- The paper presents a comprehensive dashcam video dataset with over 10,000 clips capturing diverse Chinese traffic conditions.
- Methodology includes meticulous manual annotations using bounding boxes and tracking labels for 12 object classes in 1,000 videos.
- Implications emphasize the dataset's value in advancing autonomous driving through improved detection and multi-object tracking techniques.
D2-City: A Large-Scale Dashcam Video Dataset of Diverse Traffic Scenarios
The paper presents D2-City, a comprehensive dataset of dashcam videos from various traffic scenarios across China, indispensable for advancing intelligent driving technologies. With over 10,000 clips exhibiting a broad spectrum of road and weather conditions, this dataset serves as a significant resource for both detection and tracking tasks, revealing its utility in developing robust AI models for complex driving environments.
Dataset Overview
The D2-City dataset stands out due to its extensive coverage of real-world traffic scenarios in China, recorded by dashcams from vehicles operating on DiDi's platform. Unlike previous datasets, which often lack diversity or focus on specific tasks, D2-City encapsulates varied environments and conditions, offering more than 11,000 video clips recorded in either 720p HD or 1080p FHD resolution.




Figure 1: A list of sample video frames from the D2-City data collection.
Data Collection and Specification
Data collection was proficiently executed using dashcams from a selection of vehicles across five Chinese cities, ensuring diverse urban and suburban scenarios. Videos were initially filtered for quality issues such as image blur and lighting conditions, preserving only the most informative clips.
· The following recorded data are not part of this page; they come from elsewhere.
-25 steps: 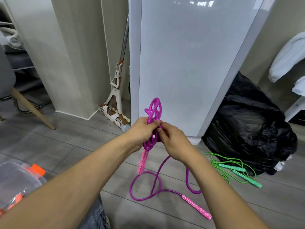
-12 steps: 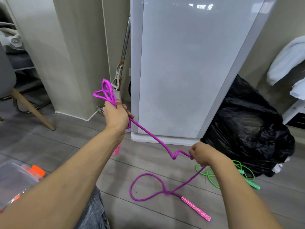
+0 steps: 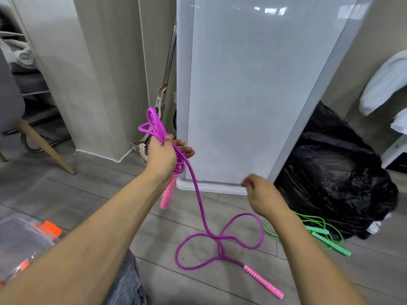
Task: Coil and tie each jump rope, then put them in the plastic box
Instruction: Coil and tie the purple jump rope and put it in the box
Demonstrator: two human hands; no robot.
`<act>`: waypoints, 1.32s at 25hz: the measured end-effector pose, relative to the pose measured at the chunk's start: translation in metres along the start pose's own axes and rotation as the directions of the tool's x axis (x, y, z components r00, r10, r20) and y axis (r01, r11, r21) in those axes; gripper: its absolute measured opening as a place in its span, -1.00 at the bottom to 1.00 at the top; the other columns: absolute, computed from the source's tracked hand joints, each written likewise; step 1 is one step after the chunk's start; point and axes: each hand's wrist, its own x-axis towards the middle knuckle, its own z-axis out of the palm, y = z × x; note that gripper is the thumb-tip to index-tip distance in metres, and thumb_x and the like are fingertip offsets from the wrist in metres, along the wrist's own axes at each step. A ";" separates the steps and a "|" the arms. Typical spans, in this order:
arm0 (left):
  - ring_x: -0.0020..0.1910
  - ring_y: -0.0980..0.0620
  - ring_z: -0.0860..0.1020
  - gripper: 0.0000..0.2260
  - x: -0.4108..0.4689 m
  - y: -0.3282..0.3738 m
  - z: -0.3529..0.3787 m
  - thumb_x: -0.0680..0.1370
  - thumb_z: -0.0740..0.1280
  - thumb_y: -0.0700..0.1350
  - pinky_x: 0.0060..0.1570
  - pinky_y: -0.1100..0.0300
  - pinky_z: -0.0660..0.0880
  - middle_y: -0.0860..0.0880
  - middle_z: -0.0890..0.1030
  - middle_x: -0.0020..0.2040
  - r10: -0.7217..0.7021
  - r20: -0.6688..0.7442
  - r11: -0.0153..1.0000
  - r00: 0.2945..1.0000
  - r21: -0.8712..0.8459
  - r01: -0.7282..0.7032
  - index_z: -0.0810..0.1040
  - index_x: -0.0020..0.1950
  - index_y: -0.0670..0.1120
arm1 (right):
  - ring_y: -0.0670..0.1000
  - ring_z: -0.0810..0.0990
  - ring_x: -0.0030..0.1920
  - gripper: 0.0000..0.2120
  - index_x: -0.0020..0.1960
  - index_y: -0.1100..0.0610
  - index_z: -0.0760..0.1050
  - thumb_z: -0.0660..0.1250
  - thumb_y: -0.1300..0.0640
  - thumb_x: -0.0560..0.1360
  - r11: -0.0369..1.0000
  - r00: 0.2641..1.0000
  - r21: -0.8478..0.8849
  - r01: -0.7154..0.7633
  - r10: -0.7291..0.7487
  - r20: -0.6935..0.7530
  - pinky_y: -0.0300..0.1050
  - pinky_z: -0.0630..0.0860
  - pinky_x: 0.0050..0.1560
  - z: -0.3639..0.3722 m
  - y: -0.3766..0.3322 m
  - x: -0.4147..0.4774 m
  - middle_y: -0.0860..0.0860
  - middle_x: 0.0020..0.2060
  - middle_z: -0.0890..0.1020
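My left hand (image 3: 161, 153) grips a small bundle of coils of the purple jump rope (image 3: 199, 201), held up in front of the white cabinet. One pink handle (image 3: 168, 192) hangs below that hand. From there the rope drops to the floor, lies in loose loops and ends in the second pink handle (image 3: 263, 281). My right hand (image 3: 262, 194) hovers apart from the rope with fingers curled, holding nothing; it is motion-blurred. The green jump rope (image 3: 319, 234) lies in a heap on the floor at the right. The clear plastic box (image 3: 22, 238) with orange latches sits at the lower left.
A tall white cabinet (image 3: 253, 95) stands straight ahead. A full black bin bag (image 3: 334, 172) sits right of it, touching the green rope. A mop (image 3: 160, 102) leans in the gap left of the cabinet. A chair leg (image 3: 44, 146) stands at far left.
My right hand has let go of the purple rope and risen; the stretched strand has fallen slack into loops on the floor. My left hand has lowered and moved right with its coils.
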 end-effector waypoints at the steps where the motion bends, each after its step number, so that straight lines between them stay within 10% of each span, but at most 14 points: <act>1: -0.41 -0.05 0.62 -0.89 -0.004 -0.001 0.004 0.71 0.03 -0.21 -0.31 0.01 0.66 -0.18 0.52 -0.18 -0.036 0.040 0.999 0.999 -0.021 0.037 0.30 0.20 -0.18 | -0.06 0.61 0.12 -0.84 0.14 0.06 0.55 0.23 0.08 0.63 0.958 0.996 0.274 0.087 -0.087 -0.013 -0.26 0.46 0.06 0.002 -0.016 -0.003 -0.02 0.09 0.65; 3: -0.38 -0.10 0.66 -0.89 -0.011 -0.004 0.011 0.71 0.03 -0.23 -0.32 -0.01 0.66 -0.23 0.54 -0.15 -0.086 0.100 0.994 0.991 -0.062 0.092 0.29 0.19 -0.20 | -0.23 0.61 0.01 -0.79 0.15 0.09 0.57 0.30 0.00 0.61 0.778 0.973 0.618 0.114 -0.214 0.090 -0.45 0.44 -0.03 0.011 -0.047 -0.012 -0.08 0.03 0.67; 10: -0.52 0.04 0.43 -0.90 -0.003 -0.008 0.006 0.70 0.05 -0.25 -0.51 0.21 0.50 -0.09 0.40 -0.31 -0.159 0.104 0.979 0.982 -0.112 0.171 0.32 0.03 -0.16 | 0.05 0.59 -0.34 -0.83 -0.08 0.20 0.53 0.24 0.18 0.64 0.613 0.924 0.789 -0.031 -0.284 0.257 -0.10 0.57 -0.16 0.022 -0.056 -0.013 0.08 -0.36 0.55; 16: -0.57 0.14 0.23 -0.85 0.012 0.001 -0.010 0.70 0.05 -0.19 -0.57 0.31 0.21 -0.02 0.35 -0.34 0.017 0.066 0.970 0.998 0.241 -0.033 0.32 -0.04 -0.09 | -0.02 0.24 -0.49 -0.74 -0.14 0.12 0.65 0.27 0.07 0.63 0.875 0.858 0.484 -0.018 -0.235 0.457 -0.19 0.21 -0.44 -0.002 -0.013 -0.005 0.03 -0.40 0.36; 23: -0.34 0.03 0.50 -0.90 -0.017 -0.006 -0.001 0.70 0.11 -0.13 -0.39 0.13 0.45 -0.07 0.71 -0.09 -0.119 0.427 0.790 0.896 0.587 -0.174 0.37 0.15 -0.10 | -0.18 0.53 -0.36 -0.84 -0.09 -0.06 0.54 0.25 -0.04 0.62 0.934 0.953 0.210 0.290 -0.301 0.020 -0.31 0.40 -0.35 -0.018 -0.022 -0.010 -0.09 -0.38 0.57; 33: -0.31 -0.01 0.56 -0.84 -0.040 -0.024 0.011 0.68 0.18 -0.05 -0.19 0.01 0.49 0.01 0.54 -0.29 -0.305 0.607 0.724 0.734 0.648 -0.236 0.46 0.13 -0.11 | 0.08 0.54 -0.17 -0.80 0.04 -0.07 0.54 0.19 -0.12 0.63 0.957 0.929 0.081 0.278 -0.246 -0.278 0.00 0.51 -0.16 -0.013 -0.036 -0.014 -0.14 -0.31 0.53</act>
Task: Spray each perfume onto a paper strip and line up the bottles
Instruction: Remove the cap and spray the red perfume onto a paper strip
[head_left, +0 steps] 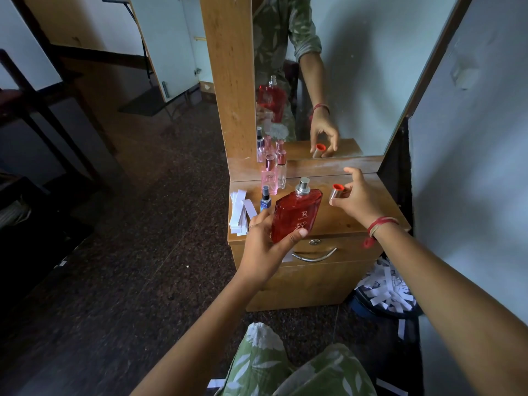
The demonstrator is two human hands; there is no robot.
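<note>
My left hand (264,244) grips a large red perfume bottle (295,214) tilted over the front of the wooden dresser top (337,215); its silver spray nozzle is bare. The bottle's silver cap with a red inside (336,191) is pinched by my right hand (358,197) just above the dresser top, to the right of the bottle. White paper strips (241,211) lie stacked at the dresser's left edge. A small blue bottle (265,199), a pink bottle (269,176) and a clear bottle with a pink cap (281,170) stand at the back left.
A mirror (343,75) stands behind the dresser and reflects the bottles and my hand. A drawer with a metal handle (314,255) faces me. A dark bin of used paper strips (385,290) sits on the floor at the right, beside the wall.
</note>
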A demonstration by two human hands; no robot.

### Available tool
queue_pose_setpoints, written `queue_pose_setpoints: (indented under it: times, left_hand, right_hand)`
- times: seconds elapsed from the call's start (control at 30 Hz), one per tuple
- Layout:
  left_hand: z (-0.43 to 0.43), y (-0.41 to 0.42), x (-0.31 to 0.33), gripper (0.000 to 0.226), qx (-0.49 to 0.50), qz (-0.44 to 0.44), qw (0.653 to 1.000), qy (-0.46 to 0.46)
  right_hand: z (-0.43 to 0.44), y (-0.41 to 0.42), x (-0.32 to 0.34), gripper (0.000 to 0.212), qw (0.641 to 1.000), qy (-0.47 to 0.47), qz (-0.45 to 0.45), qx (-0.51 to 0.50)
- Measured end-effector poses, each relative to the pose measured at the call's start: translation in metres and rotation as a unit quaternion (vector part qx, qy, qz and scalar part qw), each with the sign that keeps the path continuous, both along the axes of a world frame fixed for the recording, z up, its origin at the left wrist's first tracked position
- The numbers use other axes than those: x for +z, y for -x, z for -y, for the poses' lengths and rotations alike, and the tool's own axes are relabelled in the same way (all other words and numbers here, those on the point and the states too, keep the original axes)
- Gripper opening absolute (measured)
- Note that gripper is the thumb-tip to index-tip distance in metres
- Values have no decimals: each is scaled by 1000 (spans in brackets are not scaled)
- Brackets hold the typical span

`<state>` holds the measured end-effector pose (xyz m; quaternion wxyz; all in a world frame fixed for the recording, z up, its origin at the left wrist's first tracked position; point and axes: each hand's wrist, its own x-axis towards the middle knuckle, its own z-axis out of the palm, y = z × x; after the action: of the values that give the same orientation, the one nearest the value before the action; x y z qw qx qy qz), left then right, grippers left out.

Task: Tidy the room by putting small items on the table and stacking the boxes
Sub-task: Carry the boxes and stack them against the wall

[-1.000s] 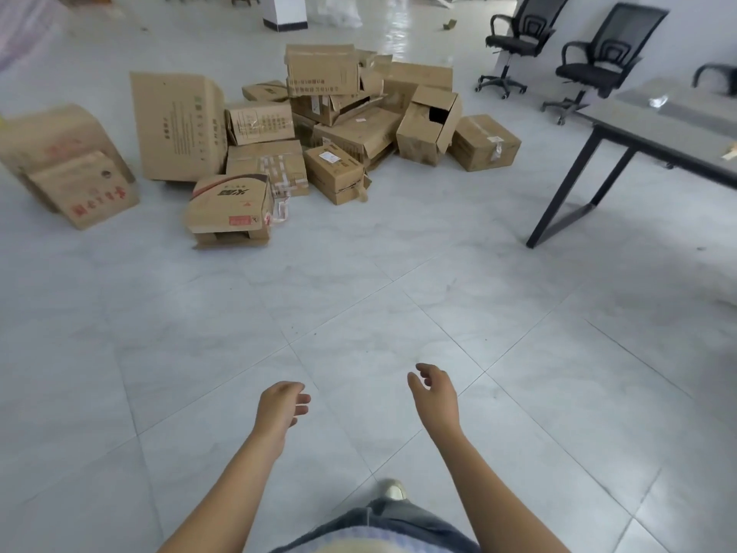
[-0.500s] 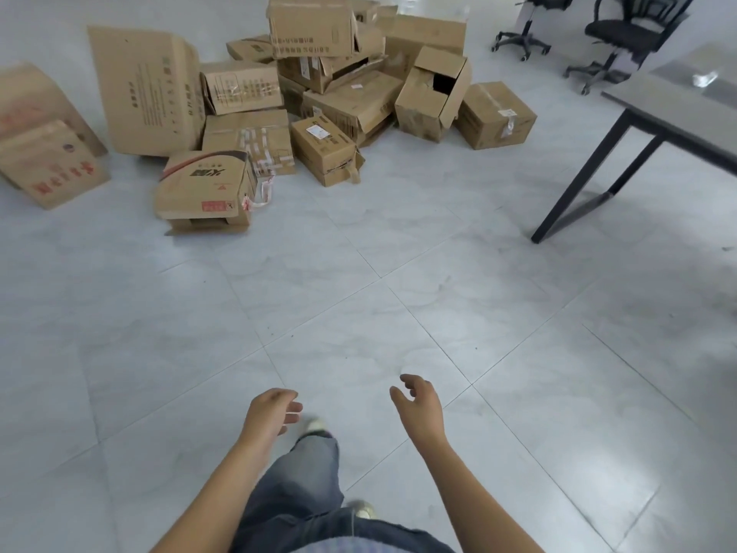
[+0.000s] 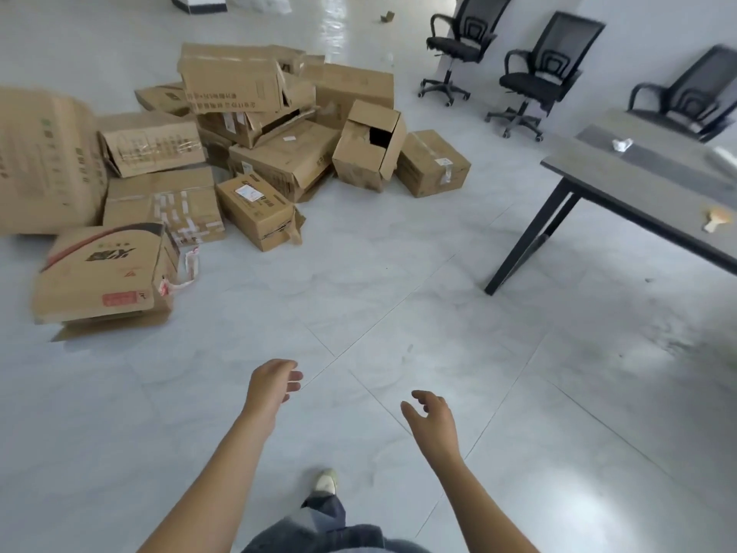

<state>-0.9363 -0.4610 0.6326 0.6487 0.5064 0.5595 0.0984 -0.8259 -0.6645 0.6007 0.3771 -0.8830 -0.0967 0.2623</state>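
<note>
Both my hands hang empty, left hand (image 3: 271, 387) and right hand (image 3: 432, 419) with fingers loosely curled, above pale floor tiles (image 3: 399, 273); jumbled brown cardboard boxes (image 3: 247, 153) ahead, grey black-legged table (image 3: 638, 185) right.

Bright, soft daylight fills the room, strongest from 12 o'clock, where the floor (image 3: 399, 293) shines with white glare. A second pale sheen lies at 5 o'clock. Shadows are faint, with a dim grey patch under the table (image 3: 638, 181) at 3 o'clock. The centre is fairly sharp. The box (image 3: 44, 161) at 9 o'clock and the chair (image 3: 694, 93) at 2 o'clock are smeared. Tile lines bow toward the edges.
</note>
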Motion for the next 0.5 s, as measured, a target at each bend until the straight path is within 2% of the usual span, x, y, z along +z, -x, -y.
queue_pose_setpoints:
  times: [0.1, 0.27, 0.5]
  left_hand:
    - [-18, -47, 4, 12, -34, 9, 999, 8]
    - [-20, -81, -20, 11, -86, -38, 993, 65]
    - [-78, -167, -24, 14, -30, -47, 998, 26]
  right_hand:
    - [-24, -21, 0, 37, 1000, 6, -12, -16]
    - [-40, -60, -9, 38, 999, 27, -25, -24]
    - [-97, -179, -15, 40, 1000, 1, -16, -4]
The dataset, therefore, boasts high variability in video quality and resolution.
The distribution of videos throughout different times of day reveals a focus on capturing well-lit, varied traffic conditions. Particularly, daytime scenarios have been emphasized due to better video quality under natural light conditions.
Figure 2: Distribution of videos in different times of day.
D2-City further distinguishes itself by providing detailed annotations for 12 object classes across 1000 videos with comprehensive detection and tracking information. These annotated videos are integral for developing algorithms capable of handling intricate detection and multi-object tracking challenges prevalent in autonomous driving systems.
Annotation and Objectives
Annotation within D2-City was accomplished through manually enriched bounding box and tracking labels using an enhanced CVAT system. Notably absent were learning-based pre-annotations, ensuring the purity of ground-truth data. The annotations cover classes such as cars, vans, buses, various tricycle types, and even blocks and forklift objects, highlighting the unique traffic elements in China.
The dataset provides training, validation, and test splits across 1000 annotated videos, along with detection annotations for keyframes in the remaining collection. This design facilitates tasks in object detection, multi-object tracking, and detection interpolation, crucial for robust scene understanding.




Figure 3: Statistics on the numbers of detection bounding boxes of 5 classes (car, van, bus, truck, and person) in each frame.
Comparisons with Existing Datasets
D2-City addresses the shortcomings of previous driving datasets, such as KITTI, CityScapes, and BDD100K. While KITTI and CityScapes focus on specific aspects like stereo camera inputs or semantic segmentation, D2-City provides voluminous video-level annotations, crucial for tracking applications. Differing significantly from datasets like BDD100K, D2-City offers abundant annotated data pertinent to Chinese traffic conditions, which are less represented in datasets focusing on US scenarios.
Implications and Future Work
The implications of D2-City are far-reaching within the field of intelligent driving. The richness and diversity it offers provide an unparalleled resource for training perception algorithms capable of adapting to complex, real-world scenarios. Additionally, the dataset is poised to prompt further research into more efficient annotation methods and detection interpolations.
Future updates to D2-City will include expanded keyframe annotations, efforts to encapsulate all-weather and extreme conditions, and increase the representation of rare traffic scenarios. This expansion will secure its standing as an essential resource in the continuous development of autonomous driving technologies.
In conclusion, D2-City significantly enhances the landscape of driving datasets, laying a foundation for innovations in perception and intelligent driving systems. This remarkable collection of dashcam videos and annotations engenders a breadth of opportunities for AI advancements in vehicular autonomy.